[[ Data provided, beginning ]]

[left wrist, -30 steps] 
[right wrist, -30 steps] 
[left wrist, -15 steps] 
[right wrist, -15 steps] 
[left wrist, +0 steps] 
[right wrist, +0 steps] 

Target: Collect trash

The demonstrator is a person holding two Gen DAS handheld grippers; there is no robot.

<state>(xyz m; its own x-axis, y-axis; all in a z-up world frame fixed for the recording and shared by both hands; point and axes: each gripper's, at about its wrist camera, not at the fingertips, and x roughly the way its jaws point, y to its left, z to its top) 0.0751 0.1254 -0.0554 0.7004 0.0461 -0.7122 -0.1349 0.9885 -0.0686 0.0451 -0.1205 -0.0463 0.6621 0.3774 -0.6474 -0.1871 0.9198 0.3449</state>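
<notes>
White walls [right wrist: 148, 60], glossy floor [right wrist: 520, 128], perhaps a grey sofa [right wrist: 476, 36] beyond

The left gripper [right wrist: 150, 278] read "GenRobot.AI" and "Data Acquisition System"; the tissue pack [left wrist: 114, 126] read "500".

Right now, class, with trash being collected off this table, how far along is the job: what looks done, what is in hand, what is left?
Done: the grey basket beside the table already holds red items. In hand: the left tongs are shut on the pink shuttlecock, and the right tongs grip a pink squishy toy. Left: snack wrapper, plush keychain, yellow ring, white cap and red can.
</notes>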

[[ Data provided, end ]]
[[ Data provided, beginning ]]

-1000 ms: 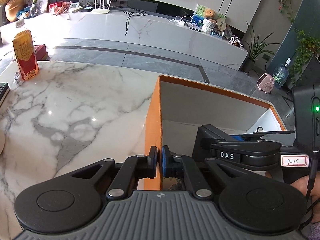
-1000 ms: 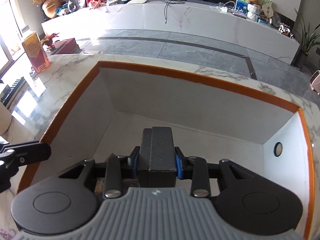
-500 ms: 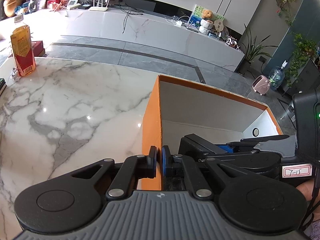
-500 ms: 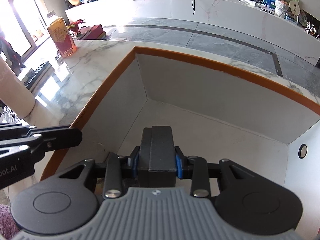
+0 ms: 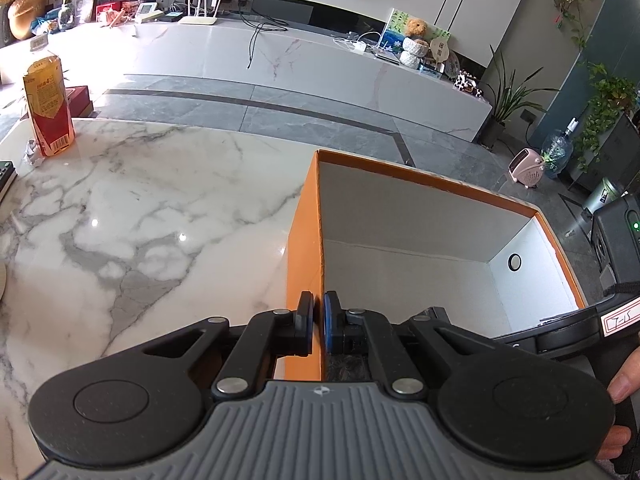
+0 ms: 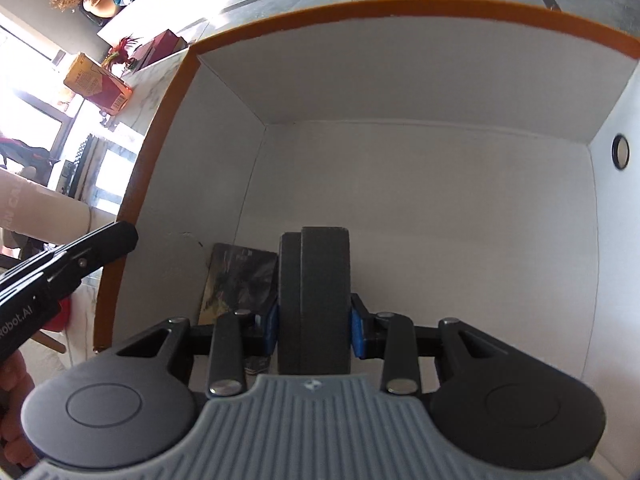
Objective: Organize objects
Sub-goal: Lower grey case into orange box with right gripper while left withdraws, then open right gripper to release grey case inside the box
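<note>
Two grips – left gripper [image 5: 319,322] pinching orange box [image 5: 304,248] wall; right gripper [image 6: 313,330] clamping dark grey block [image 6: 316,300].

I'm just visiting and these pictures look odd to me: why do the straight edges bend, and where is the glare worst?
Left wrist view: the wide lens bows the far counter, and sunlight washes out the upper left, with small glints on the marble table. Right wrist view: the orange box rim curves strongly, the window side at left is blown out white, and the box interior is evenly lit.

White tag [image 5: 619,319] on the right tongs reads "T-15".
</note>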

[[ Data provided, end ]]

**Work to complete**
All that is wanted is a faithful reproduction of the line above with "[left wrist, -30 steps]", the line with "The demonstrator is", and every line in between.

**Your solution**
[left wrist, -30 steps] 
[right wrist, -30 steps] 
[left wrist, -15 steps] 
[right wrist, -15 steps] 
[left wrist, +0 steps] 
[right wrist, +0 steps] 

Target: Collect trash

The demonstrator is a person holding two Gen DAS handheld grippers; there is no robot.

The exercise is done.